What you are asked to do
Lines with the string "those" are to be identified in the listing and copied.

Records to process
# # #

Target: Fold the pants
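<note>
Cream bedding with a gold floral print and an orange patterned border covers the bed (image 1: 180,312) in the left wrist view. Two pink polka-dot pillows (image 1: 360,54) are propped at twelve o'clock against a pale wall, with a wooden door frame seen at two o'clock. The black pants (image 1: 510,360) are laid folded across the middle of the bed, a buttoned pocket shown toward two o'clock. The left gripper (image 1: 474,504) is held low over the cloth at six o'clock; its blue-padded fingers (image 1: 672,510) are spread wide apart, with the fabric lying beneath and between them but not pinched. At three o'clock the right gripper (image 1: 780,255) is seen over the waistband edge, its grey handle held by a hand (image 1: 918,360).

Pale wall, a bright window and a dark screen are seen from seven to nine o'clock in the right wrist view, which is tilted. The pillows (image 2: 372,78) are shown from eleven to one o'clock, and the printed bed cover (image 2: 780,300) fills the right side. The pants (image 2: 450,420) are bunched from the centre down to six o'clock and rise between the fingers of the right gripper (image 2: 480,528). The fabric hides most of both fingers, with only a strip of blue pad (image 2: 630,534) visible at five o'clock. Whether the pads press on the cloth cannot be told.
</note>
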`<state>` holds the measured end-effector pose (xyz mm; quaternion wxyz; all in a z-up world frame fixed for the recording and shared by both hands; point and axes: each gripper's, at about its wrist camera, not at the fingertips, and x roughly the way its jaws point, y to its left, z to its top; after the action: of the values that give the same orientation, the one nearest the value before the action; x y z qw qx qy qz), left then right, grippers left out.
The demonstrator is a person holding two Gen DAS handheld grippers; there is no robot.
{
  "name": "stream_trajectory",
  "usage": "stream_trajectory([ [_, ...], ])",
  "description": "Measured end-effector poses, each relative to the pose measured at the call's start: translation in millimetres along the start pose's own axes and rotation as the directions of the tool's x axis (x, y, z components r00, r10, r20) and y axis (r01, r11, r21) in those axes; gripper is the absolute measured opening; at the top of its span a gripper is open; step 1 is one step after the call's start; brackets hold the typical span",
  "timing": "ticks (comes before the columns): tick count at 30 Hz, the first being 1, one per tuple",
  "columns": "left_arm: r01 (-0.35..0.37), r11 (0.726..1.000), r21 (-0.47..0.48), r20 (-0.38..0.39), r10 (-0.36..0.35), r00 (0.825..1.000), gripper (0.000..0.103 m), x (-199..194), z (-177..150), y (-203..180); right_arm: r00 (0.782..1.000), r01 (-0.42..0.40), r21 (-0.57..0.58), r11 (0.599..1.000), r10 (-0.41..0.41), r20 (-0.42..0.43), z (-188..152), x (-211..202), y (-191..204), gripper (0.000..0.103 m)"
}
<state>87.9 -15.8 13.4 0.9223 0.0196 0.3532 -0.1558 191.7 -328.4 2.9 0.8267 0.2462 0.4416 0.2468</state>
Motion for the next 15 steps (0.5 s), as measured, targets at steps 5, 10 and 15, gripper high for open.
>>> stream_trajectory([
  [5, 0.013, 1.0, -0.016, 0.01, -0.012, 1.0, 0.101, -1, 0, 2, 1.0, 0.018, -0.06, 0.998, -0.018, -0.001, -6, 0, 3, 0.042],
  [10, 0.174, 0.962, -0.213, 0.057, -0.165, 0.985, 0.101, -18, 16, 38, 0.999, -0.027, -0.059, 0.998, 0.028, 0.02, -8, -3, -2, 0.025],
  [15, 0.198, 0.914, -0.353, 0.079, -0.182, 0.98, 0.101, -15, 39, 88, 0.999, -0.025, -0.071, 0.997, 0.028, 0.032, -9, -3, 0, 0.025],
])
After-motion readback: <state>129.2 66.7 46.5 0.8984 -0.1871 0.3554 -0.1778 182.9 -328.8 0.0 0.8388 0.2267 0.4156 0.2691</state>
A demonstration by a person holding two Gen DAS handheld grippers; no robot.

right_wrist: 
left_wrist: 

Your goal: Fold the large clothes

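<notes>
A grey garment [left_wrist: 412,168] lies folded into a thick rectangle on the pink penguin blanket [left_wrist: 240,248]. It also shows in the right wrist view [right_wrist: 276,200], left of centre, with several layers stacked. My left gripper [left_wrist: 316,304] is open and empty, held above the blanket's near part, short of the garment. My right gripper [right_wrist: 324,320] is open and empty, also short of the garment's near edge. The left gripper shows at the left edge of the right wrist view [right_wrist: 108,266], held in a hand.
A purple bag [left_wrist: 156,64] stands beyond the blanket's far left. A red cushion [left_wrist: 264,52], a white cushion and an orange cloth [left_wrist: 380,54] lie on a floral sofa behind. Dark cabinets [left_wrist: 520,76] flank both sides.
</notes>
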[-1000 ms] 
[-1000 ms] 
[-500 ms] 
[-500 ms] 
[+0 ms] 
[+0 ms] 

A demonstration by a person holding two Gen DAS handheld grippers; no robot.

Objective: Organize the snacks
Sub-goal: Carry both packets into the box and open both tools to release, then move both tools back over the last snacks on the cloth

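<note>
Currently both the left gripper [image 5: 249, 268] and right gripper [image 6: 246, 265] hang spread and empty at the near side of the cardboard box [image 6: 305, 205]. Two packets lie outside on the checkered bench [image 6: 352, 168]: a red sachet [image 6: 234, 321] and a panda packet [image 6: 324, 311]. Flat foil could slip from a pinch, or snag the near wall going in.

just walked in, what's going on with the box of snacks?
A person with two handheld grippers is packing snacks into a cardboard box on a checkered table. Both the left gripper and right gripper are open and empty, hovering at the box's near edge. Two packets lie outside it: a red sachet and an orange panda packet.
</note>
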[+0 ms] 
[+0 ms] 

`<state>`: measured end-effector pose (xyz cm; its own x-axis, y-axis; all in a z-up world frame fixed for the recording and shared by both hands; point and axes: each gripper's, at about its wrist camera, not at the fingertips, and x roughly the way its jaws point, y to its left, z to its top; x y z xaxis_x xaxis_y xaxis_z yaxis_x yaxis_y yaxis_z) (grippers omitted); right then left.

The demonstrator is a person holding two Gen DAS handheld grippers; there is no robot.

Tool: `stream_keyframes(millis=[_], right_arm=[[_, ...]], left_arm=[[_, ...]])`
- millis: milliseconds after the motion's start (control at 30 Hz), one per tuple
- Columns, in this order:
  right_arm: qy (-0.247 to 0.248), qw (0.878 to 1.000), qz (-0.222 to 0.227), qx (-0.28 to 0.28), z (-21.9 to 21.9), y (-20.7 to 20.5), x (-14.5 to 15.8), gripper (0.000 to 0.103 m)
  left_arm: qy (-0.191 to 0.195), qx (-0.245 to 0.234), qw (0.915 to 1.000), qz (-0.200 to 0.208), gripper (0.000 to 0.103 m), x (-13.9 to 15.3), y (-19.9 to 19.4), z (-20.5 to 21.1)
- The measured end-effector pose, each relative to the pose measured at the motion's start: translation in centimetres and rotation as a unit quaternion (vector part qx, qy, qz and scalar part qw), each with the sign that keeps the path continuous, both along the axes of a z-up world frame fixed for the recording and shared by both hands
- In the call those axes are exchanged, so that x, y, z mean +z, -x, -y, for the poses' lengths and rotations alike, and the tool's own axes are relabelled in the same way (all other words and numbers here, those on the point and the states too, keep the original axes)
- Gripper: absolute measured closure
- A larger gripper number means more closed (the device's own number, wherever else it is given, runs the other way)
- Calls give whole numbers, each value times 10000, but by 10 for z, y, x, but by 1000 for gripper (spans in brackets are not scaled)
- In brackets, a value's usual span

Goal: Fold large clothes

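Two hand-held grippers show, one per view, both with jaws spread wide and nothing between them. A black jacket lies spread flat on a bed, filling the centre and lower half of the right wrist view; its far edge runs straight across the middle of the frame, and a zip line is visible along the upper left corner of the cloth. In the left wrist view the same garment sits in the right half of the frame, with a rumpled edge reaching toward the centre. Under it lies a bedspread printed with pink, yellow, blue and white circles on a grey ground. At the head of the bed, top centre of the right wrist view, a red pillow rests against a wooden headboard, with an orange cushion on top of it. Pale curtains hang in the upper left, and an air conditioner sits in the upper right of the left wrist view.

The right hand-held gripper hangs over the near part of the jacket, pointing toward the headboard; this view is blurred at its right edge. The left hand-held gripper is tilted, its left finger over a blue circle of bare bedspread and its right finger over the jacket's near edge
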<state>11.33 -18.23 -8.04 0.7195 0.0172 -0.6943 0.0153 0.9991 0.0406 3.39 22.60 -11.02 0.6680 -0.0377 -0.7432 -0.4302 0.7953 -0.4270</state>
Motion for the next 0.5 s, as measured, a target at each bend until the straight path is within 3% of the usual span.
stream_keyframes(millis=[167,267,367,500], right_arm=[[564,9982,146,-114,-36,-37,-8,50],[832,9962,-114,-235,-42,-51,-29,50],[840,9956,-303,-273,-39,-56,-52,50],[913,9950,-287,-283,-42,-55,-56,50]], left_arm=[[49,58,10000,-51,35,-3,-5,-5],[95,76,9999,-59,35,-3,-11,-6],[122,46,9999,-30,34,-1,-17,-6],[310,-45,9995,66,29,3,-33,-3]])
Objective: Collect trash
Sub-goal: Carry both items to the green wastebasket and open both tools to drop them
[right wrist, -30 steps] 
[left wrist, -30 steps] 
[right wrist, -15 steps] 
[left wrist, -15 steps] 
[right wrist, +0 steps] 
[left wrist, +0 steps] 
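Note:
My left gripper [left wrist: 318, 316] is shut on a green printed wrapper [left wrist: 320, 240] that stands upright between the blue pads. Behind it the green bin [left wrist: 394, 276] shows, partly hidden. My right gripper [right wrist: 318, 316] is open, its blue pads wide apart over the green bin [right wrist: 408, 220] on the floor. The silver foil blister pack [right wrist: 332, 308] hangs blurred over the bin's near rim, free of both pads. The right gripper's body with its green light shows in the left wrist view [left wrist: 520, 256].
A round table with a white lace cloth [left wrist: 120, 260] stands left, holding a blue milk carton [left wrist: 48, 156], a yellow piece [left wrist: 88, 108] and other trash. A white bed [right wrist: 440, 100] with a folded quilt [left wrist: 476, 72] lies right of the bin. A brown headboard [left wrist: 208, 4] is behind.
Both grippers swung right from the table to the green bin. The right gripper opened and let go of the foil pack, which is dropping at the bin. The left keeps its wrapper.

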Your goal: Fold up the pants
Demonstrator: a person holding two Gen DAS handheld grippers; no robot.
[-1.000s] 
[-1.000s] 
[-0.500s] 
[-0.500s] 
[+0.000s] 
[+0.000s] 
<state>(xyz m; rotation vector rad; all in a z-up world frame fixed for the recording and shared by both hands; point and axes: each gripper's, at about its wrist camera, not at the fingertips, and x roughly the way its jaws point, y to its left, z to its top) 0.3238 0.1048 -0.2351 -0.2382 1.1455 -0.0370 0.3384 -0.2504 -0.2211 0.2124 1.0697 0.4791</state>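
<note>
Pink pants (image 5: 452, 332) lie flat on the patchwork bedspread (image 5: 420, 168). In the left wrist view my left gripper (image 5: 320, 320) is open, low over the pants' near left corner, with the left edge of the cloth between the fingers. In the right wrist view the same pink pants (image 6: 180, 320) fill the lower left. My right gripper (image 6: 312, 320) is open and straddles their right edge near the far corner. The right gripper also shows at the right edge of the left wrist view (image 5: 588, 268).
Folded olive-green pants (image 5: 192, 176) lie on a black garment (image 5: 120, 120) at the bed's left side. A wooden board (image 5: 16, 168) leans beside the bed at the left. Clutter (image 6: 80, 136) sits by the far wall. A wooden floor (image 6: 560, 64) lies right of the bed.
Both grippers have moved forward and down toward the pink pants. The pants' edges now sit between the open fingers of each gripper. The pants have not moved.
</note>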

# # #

Result of this task
  "description": "Measured end-effector poses, each relative to the pose measured at the call's start: translation in millimetres along the start pose's own axes and rotation as the directions of the tool's x axis (x, y, z components r00, r10, r20) and y axis (r01, r11, r21) in those axes; gripper is the absolute measured opening; at the top of its span a gripper is open; step 1 is one step after the call's start; brackets hold the typical span",
- In the call those axes are exchanged, so that x, y, z mean +z, -x, -y, for the poses' lengths and rotations alike, and the tool's own axes are relabelled in the same way (all other words and numbers here, those on the point and the states too, keep the original axes)

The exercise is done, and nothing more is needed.